| HN Mirror

I think you are probably confused. There are many beta features in Kubernetes and they are enabled by default. For a long time, very critical features could remain beta for years, such as all of Ingress and all of CronJob.

- https://kubernetes.io/blog/2020/08/21/moving-forward-from-be...

One of the big issues with the GKE SLA is that your organization must only consume Kubernetes from the Stable channel, but given the large amount of enabled-by-default, critical beta features, many (probably most) production deployments of Kubernetes rely on non-stable channels intentionally for the sake of critical beta features that have been de facto production features. In my company for example, we must run a slightly older version of Kubernetes and upgrades are very slow, so we are way behind the stable channel with no way to upgrade fast unless the stable channel supports all sorts of enabled-by-default beta features and older versions. So we could never run a hybrid cloud with GKE, it would violate the SLA restrictions from first principles.
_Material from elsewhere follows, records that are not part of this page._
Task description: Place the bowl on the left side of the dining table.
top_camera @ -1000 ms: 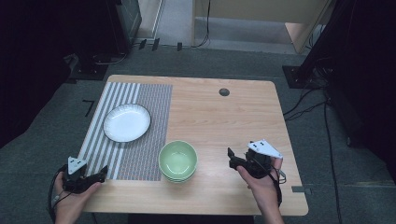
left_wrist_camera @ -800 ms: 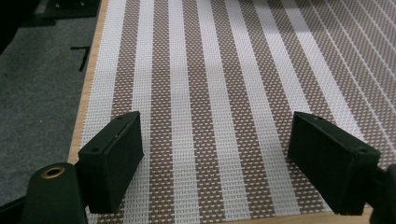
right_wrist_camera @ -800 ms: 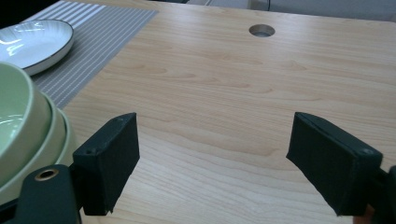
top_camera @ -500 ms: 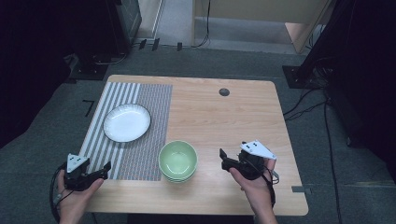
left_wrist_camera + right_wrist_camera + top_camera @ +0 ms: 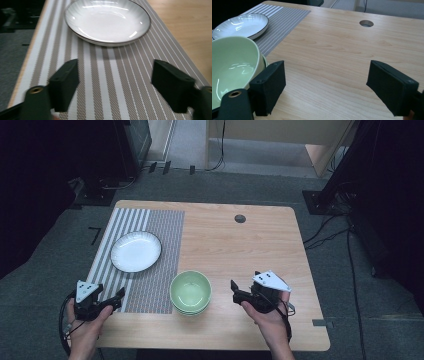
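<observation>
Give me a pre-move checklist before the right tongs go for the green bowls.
1. Right tongs open, nothing between the jaws: ok.
2. Green bowls upright, stacked, near the table's front edge: ok.
3. Bare wood between right tongs and bowls: ok.
4. Left tongs open, jaws just been closing a little, nothing between them, apart from the bowls: ok.
5. White plate on the striped mat, apart from the bowls: ok.
6. How many bowls are in the stack: cannot tell.

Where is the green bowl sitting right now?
In the high view the green bowl sits near the table's front edge, just right of the striped placemat, with the right gripper close on its right.
</observation>
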`<action>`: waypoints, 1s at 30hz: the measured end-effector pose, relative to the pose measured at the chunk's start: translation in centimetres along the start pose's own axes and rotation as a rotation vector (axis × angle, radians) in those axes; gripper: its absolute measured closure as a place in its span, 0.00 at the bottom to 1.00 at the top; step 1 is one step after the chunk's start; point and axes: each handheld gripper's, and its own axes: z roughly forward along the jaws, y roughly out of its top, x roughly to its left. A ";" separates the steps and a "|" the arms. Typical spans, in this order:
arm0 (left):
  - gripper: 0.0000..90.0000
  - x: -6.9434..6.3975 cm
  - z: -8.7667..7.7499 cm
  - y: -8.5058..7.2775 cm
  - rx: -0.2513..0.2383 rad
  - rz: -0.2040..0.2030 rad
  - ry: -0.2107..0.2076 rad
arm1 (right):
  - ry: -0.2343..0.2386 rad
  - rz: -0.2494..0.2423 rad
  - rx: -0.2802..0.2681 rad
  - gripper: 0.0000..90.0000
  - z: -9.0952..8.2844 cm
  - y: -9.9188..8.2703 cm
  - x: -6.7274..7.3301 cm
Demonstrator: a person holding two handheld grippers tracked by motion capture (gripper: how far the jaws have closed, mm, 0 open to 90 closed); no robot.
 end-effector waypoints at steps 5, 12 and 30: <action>0.28 -0.7 0.4 0.4 0.020 0.027 0.027 | -0.009 -0.010 0.003 0.16 0.7 0.1 0.6; 0.22 -2.3 1.1 1.7 0.028 0.037 -0.067 | 0.014 -0.006 0.005 0.16 1.4 0.7 1.2; 0.22 -6.5 0.8 4.5 -0.032 0.032 -0.179 | 0.082 0.019 0.000 0.37 1.3 0.3 1.9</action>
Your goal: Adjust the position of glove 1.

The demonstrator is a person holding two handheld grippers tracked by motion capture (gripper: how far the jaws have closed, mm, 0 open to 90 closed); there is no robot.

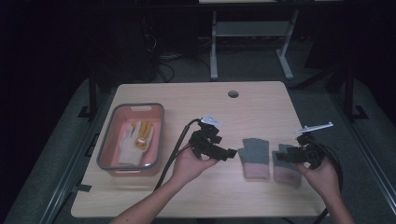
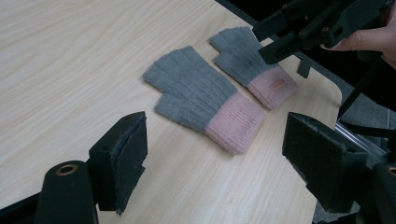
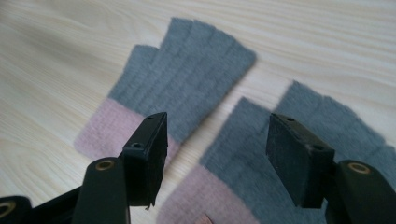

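Two grey-and-pink gloves (image 1: 256,157) lie side by side on the counter (image 1: 196,100); perhaps two more sit in the basin (image 1: 108,154) at nine o'clock. Left claw (image 1: 229,153) and right claw (image 1: 279,157) both gape, holding nothing.

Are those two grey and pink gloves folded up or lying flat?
Lying flat: both gloves rest spread on the table, side by side, fingers straight.

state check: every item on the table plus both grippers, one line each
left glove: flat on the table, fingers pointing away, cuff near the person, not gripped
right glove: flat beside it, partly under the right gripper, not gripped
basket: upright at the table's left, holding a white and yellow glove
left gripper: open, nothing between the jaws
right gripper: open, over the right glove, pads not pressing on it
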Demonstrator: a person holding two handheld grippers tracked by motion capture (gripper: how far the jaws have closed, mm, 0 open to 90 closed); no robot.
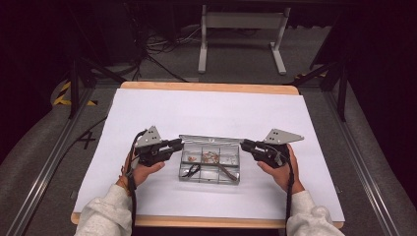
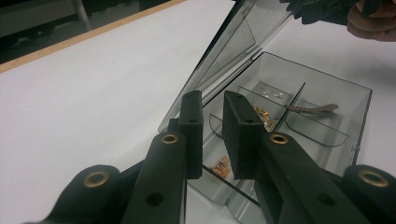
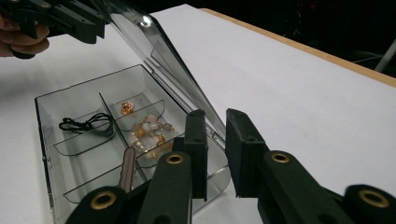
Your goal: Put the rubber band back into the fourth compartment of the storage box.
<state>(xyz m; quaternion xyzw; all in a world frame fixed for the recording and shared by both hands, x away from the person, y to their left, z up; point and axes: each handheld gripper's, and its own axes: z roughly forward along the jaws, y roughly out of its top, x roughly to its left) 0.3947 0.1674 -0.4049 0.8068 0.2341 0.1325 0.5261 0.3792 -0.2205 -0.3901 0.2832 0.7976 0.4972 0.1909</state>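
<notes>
Flanking the clear compartment box (image 1: 210, 163) at the middle of the white surface (image 1: 147, 108), the left gripper (image 1: 180, 143) sits at its left end and the right gripper (image 1: 243, 144) at its right end, each with jaws narrowly parted around nothing; its lid (image 3: 154, 46) stands raised.

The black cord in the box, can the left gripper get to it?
Probably yes. The box's lid stands open, so nothing covers the black cord in its compartment. The left gripper sits right beside that end of the box, though its jaws stand narrow.
</notes>
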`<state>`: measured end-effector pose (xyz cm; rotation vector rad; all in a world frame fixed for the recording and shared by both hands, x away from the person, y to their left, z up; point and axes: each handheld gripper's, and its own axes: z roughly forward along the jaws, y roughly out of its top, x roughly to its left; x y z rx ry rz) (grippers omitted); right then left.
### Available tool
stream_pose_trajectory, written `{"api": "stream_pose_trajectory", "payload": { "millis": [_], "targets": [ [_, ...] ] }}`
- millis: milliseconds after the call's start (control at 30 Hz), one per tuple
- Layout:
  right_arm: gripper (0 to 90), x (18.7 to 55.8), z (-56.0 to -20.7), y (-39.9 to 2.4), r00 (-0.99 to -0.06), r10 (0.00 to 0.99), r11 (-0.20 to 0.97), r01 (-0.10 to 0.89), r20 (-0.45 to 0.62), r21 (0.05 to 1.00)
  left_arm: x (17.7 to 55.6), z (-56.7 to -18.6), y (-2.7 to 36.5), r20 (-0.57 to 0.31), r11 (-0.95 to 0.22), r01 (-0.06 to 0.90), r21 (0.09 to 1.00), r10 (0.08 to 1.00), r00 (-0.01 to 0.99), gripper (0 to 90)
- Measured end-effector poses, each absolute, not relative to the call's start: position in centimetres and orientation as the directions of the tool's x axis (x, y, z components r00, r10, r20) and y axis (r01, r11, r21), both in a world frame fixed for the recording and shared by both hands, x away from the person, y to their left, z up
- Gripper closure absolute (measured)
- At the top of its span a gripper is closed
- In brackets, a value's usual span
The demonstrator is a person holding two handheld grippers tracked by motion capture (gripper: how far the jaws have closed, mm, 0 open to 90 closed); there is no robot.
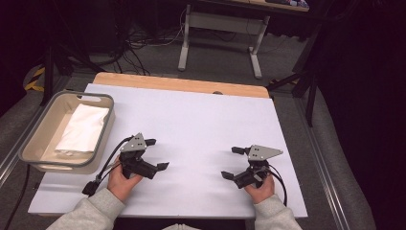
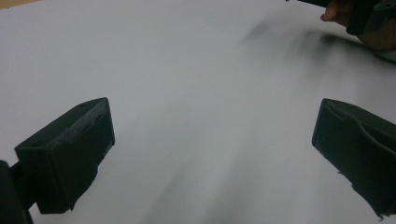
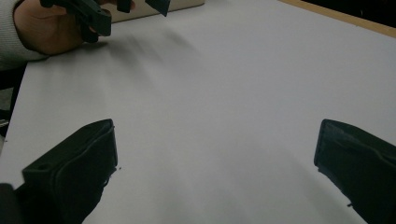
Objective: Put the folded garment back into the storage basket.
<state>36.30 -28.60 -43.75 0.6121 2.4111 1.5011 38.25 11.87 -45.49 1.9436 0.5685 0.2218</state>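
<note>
With both jaws spread wide and empty, we swing the left hand-held gripper [image 1: 159,154] toward ten o'clock, over the basket [image 1: 106,125], onto the white cloth [image 1: 84,127], while the right hand-held gripper [image 1: 232,163] waits on the worktop [image 1: 201,115].

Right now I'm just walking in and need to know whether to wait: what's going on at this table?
A person sits at the white table with a two-jaw gripper in each hand. The left gripper and the right gripper both hover low over the bare sheet, jaws wide open and pointing toward each other, holding nothing. At the table's left edge stands a grey bin with a folded white cloth lying inside, untouched. Nothing has been picked up yet.
</note>
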Motion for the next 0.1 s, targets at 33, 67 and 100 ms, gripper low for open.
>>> {"api": "stream_pose_trajectory", "payload": {
  "millis": [33, 67, 100],
  "targets": [
    [0.0, 36.32, -43.77, -28.62, -0.884, 0.468, 0.386, 0.226, 0.021, 0.895, 38.25, -45.5, 11.87, -0.099, -0.338, 0.292, 0.895, 0.487, 0.868, 0.0],
    [0.0, 36.36, -43.8, -28.66, -0.882, 0.47, 0.384, 0.23, 0.025, 0.894, 38.31, -45.53, 11.89, -0.105, -0.338, 0.3, 0.892, 0.493, 0.864, 0.0],
    [0.0, 36.36, -43.8, -28.66, -0.882, 0.47, 0.384, 0.23, 0.025, 0.894, 38.31, -45.53, 11.89, -0.105, -0.338, 0.3, 0.892, 0.493, 0.864, 0.0]
  ]
}}
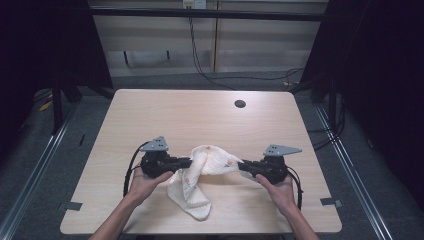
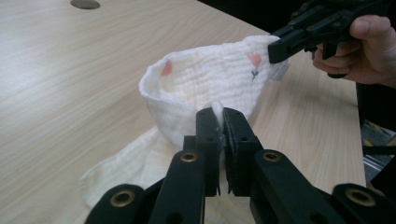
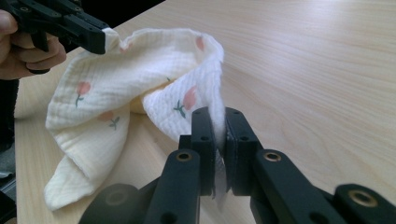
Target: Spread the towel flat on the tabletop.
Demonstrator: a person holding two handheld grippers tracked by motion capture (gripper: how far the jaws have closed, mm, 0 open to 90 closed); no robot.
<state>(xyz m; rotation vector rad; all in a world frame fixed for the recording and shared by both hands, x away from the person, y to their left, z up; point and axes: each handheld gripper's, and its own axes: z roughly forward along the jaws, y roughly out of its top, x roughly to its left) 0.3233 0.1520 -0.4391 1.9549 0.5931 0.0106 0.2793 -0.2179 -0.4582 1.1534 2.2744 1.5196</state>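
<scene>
High view: a cream cloth [image 1: 200, 177] printed with small pink flowers lies bunched near the front edge of the bench [image 1: 200, 115], strung between the left gripper [image 1: 187, 163] and the right gripper [image 1: 241, 165], which face each other from either side. As I judge it, the work in hand is spreading or folding this cloth, and it stands at an early stage: both pickups are done, since each gripper has an edge of the fabric pinched and raised off the wood, but the cloth is not yet stretched flat. Its middle arches loosely between the two grips and a long tail droops toward the person and rests on the bench. What seems left is to draw the hands apart until the fabric goes taut, then lay it down or fold it over. In the left gripper view the left gripper's jaws are closed tight on a thin ridge of cloth [image 2: 201, 88] that rises straight up between them, with the rest curving away in a hoop to the right gripper [image 2: 280, 46], which clamps the far corner beside a fabric tag. In the right gripper view the right gripper's [image 3: 219, 135] jaws are likewise closed on a fold of cloth [image 3: 140, 84], the edge running between them, while the left gripper [image 3: 100, 39] bites the opposite corner at the upper left. The cloth hangs in soft folds below both grips, its lower end touching the bench.
</scene>
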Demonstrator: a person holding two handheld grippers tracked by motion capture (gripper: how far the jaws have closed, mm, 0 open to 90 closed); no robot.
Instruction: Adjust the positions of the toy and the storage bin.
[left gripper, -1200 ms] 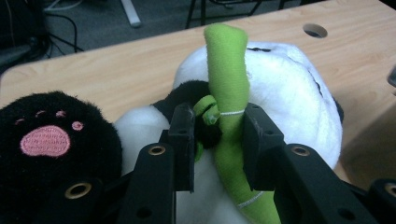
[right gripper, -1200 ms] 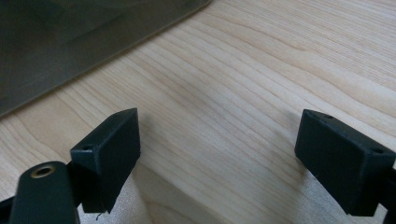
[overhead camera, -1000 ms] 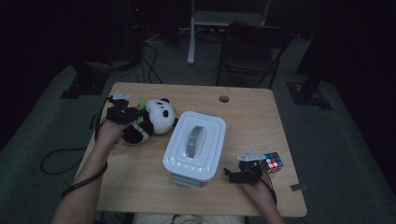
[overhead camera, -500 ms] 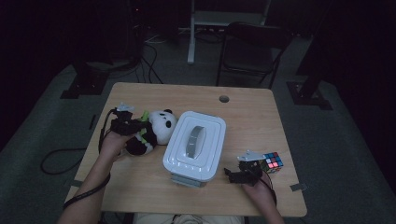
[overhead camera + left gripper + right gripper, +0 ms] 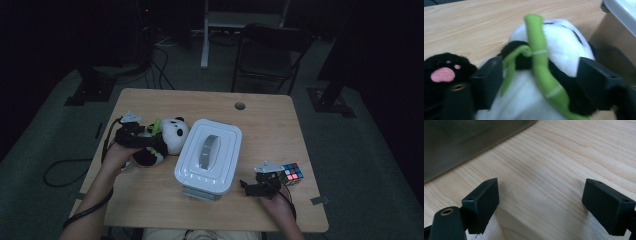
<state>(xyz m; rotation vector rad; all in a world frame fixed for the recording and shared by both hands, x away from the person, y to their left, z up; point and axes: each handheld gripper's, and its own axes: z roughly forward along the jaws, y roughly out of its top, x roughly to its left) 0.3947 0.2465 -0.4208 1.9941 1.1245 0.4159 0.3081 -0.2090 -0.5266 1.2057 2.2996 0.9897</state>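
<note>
A black-and-white panda plush (image 5: 170,137) with a green bamboo sprig (image 5: 541,62) lies on the wooden table (image 5: 260,120), just left of a white lidded box (image 5: 210,155). My left gripper (image 5: 147,141) reaches into the panda from the left. In the left gripper view its jaws (image 5: 541,72) stand wide on either side of the plush body, having just been opening, with the panda still between them. My right gripper (image 5: 248,186) rests near the box's near right corner, open (image 5: 541,195) over bare wood with nothing between its fingers.
A Rubik's cube (image 5: 291,173) sits right behind the right gripper. The table has a cable hole (image 5: 240,106) at the back. A chair (image 5: 270,55) and stand legs are on the floor beyond the far edge. The box's wall (image 5: 461,142) rises close ahead of the right jaws.
My left hand has brought the panda a little toward the near edge and down onto the table beside the box. The right hand has kept still.
</note>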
This has created a nasty, painful rift in my org between the on-prem Kubernetes and the cloud (essentially useless) GKE Kubernetes.

Beyond this there are other features that are critical and uncovered, like multi-region ingress for example. We operate some very very large data ingestion services for customers and we absolutely need a higher SLA uptime on it than what a single region offers in GCP. So we have to operate multi-region ingress, but all of the non-Anthos solutions are no longer supported by GCP, and void out the individual region SLAs. It’s madness.

On top of all this, Google does not actually publish clear lists of features that are or are not covered by the SLA. The way it’s worded relies solely on the Kubernetes alpha / beta / GA channels, but nothing actually ties Google legally to that. They can arbitrarily define the SLA terms to mean whatever they want it to mean at any time. While you likely can’t avoid a cloud provider with that freedom, at least you could expect them to actually publish and document it.

> I’ve also always been able to assign permissions to a user, group, or service account. When have you not been able to do so?

Please check again in my comment. I mentioned specific examples (user-based, not service account-based, workflows in Dataproc, for example), where it’s not possible in GCP, as in the product itself disallows it. It’s not an issue of me or you or anyone being able to create IAM policy or service accounts. It’s an issue that different products within GCP fundamentally disallow some auth workflows (like Dataproc cluster creation being fundamentally disallowed for user-based auth workflows) that then force you to manage multiple different auth flow patterns even within the same user workflow (for example, user-based auth flows for GCE VMs but impersonating service accounts for the exact same steps for a Dataproc cluster), leading to much more overhead, more inscrutable errors, more round trips through security approval. The issue is the poorness of the product design, not some general inability for a user to figure out a service account.